*REQUIREMENT:* For this exercise, copy exactly the lines below from the one with "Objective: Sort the" through the one with "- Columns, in" and leave out the pictures.

*GIVEN RECORDS:*
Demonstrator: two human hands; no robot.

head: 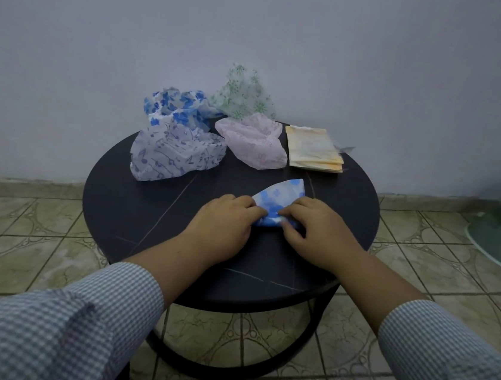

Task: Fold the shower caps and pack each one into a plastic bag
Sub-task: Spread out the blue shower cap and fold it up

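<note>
Blue cap (279, 204), folded to a wedge, flat at table centre. Four unfolded caps (178, 153) crumpled at 11–12 o'clock. Bagged stack (314, 148) at 1 o'clock.

On the round table (151, 228), a folded cap (282, 198) is pinned near the front by the left hand (223, 221) and right hand (316, 228). Behind lie four loose caps (178, 153); right of them, seemingly stacked bags (313, 148).
</note>
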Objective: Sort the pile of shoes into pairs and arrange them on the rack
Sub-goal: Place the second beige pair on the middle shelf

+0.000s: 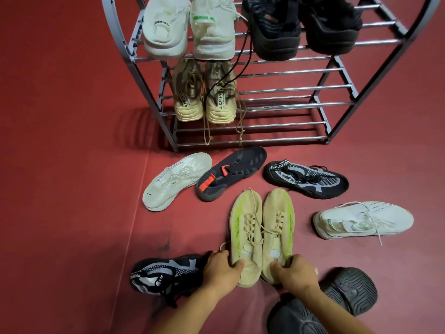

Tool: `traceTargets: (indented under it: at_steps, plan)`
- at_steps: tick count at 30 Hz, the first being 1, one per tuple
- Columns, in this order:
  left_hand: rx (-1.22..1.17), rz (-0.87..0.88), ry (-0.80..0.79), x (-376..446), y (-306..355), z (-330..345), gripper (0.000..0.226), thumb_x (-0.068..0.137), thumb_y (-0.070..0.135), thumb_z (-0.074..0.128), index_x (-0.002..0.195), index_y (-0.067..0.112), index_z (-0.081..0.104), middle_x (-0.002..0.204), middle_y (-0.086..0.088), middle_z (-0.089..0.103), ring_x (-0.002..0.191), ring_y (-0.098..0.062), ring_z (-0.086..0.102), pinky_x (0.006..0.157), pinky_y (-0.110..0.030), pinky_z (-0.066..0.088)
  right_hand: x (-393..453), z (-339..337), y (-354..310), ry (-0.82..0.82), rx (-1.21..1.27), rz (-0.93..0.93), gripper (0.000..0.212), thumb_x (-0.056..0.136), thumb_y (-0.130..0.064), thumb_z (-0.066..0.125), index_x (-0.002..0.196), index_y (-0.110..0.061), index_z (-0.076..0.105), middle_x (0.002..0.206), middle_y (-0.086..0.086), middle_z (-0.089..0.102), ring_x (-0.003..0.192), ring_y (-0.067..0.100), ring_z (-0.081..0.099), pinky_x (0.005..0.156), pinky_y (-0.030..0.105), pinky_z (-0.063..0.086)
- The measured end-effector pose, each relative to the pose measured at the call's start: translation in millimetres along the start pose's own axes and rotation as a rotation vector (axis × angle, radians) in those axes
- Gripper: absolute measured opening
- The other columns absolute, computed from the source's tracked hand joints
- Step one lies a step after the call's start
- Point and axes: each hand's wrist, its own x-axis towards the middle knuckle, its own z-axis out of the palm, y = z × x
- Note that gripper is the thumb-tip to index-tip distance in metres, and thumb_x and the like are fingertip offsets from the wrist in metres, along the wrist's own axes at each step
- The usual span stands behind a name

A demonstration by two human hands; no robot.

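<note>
Two beige shoes with lime-green stripes lie side by side on the red floor, toes toward the rack. My left hand (pixel 222 270) grips the heel of the left beige shoe (pixel 245 227). My right hand (pixel 295 273) grips the heel of the right beige shoe (pixel 278 225). The metal shoe rack (pixel 289 89) stands ahead. Its top shelf holds a white pair (pixel 187 27) and a black pair (pixel 301 25); a tan pair (pixel 204 97) sits one shelf lower.
Loose on the floor: a white shoe (pixel 175 180), a black shoe with orange tab (pixel 231 175), a black-grey patterned shoe (pixel 305 179), another white shoe (pixel 363 219), a second patterned shoe (pixel 166 273) beside my left hand, and a dark shoe sole-up (pixel 337 295) at bottom right.
</note>
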Motion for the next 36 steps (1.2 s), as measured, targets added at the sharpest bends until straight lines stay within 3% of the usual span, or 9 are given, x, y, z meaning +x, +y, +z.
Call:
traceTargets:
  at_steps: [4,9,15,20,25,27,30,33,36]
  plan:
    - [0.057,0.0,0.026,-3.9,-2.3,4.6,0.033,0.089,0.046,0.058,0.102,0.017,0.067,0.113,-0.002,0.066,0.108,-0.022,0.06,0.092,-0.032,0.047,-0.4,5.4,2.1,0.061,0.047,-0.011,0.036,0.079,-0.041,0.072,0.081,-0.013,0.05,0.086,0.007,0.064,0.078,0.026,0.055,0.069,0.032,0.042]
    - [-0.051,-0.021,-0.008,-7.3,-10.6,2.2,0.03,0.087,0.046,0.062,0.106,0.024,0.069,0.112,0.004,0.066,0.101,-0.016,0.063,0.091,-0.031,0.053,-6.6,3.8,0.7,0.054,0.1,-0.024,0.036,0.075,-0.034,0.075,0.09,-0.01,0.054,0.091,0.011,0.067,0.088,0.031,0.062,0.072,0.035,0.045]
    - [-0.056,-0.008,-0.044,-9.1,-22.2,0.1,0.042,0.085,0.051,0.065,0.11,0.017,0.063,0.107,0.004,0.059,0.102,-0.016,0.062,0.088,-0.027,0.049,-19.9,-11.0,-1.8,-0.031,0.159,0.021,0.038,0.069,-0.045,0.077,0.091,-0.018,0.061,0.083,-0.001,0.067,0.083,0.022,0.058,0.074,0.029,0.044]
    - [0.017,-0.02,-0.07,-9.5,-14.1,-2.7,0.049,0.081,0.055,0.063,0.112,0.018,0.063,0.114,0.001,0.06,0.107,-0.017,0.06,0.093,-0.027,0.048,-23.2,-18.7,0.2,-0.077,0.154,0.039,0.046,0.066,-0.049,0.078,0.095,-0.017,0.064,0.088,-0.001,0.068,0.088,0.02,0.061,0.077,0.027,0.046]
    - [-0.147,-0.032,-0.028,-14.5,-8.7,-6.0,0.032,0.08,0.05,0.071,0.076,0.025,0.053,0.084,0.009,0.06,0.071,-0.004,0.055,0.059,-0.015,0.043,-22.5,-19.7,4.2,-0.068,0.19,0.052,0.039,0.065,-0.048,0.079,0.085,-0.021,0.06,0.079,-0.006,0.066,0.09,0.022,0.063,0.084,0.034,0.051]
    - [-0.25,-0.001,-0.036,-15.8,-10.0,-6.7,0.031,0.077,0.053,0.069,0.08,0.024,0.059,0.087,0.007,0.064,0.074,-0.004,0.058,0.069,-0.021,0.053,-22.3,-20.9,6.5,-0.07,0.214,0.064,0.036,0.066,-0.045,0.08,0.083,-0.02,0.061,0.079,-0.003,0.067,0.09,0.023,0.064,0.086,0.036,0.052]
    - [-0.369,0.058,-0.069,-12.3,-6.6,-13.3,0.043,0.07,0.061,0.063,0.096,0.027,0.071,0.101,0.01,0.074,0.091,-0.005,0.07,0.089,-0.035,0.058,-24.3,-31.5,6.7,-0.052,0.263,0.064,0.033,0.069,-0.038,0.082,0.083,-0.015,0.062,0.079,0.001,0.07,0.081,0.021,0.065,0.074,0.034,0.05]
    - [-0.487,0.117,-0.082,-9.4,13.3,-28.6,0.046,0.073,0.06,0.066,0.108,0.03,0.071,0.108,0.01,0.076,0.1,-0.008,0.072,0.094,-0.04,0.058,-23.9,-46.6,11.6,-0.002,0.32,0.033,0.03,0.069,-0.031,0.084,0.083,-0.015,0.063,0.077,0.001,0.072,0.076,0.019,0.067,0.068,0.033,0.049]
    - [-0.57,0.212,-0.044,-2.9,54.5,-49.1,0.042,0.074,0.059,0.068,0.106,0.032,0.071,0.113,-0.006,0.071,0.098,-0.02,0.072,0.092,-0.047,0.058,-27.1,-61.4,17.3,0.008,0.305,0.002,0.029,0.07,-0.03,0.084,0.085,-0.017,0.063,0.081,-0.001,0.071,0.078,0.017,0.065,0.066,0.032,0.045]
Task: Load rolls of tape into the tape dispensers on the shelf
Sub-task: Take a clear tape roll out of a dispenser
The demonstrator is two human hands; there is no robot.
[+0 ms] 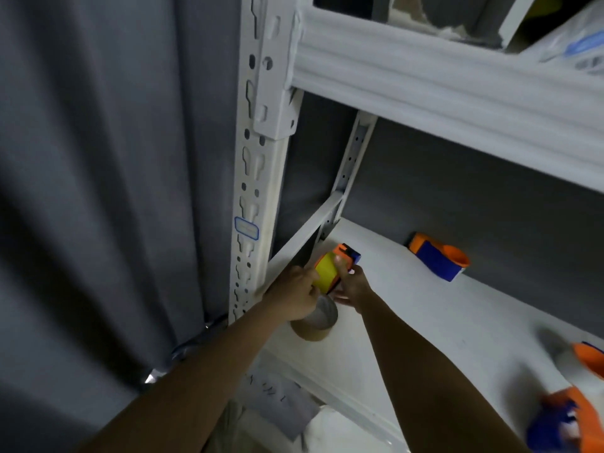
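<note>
Both hands meet at the left end of the white shelf (pixel 408 299). Between them is an orange and blue tape dispenser (pixel 346 253) carrying a yellow tape roll (pixel 327 271). My left hand (pixel 294 297) pinches the yellow roll from the left. My right hand (pixel 354 286) grips the dispenser from the right, thumb on the roll. A brown tape roll (pixel 315 322) lies on the shelf just under my left hand, partly hidden by it.
A second orange and blue dispenser (pixel 439 259) lies at the back of the shelf. Two more dispensers (pixel 568 420) sit blurred at the right edge. A white slotted upright (pixel 251 191) and grey curtain (pixel 98 191) stand to the left; a shelf beam (pixel 457 99) runs overhead.
</note>
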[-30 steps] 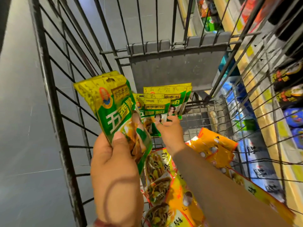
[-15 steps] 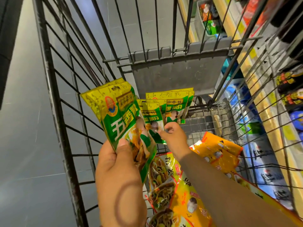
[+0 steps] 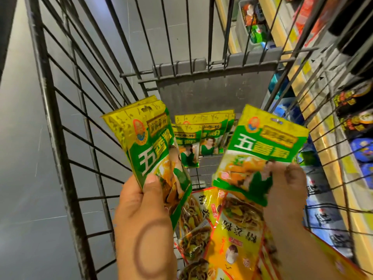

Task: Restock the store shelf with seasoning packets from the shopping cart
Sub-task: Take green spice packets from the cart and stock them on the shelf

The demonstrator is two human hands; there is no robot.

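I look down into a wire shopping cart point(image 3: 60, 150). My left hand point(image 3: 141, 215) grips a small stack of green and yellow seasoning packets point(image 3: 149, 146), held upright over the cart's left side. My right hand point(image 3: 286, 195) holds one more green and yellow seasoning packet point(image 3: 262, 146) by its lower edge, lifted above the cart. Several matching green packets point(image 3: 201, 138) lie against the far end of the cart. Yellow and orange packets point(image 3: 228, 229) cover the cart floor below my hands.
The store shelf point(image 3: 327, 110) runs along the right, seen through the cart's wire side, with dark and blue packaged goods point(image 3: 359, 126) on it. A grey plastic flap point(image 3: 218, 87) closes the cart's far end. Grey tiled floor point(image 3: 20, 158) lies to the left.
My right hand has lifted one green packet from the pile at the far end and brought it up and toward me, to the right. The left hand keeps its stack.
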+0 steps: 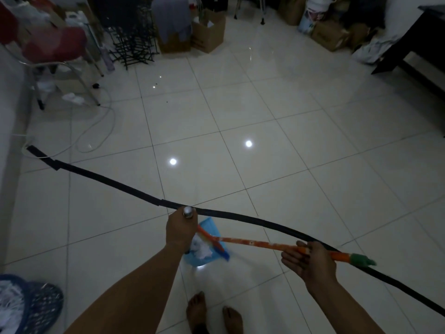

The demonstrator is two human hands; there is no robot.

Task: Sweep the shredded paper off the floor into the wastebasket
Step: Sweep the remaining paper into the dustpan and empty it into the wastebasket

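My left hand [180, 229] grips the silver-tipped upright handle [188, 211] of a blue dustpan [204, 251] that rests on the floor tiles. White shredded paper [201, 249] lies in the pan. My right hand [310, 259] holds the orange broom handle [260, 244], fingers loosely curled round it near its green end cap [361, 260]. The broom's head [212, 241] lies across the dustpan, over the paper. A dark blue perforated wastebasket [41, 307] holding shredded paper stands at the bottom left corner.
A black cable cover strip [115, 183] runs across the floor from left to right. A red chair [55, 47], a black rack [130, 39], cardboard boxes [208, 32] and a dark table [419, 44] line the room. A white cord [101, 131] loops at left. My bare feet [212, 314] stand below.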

*SOLUTION FOR THIS EXERCISE:*
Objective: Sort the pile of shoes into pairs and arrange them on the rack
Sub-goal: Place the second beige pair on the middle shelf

+0.000s: 

Tool: `traceTargets: (indented under it: at_steps, plan)`
- at_steps: tick count at 30 Hz, the first being 1, one per tuple
- Columns, in this order:

No more output is required for the exercise.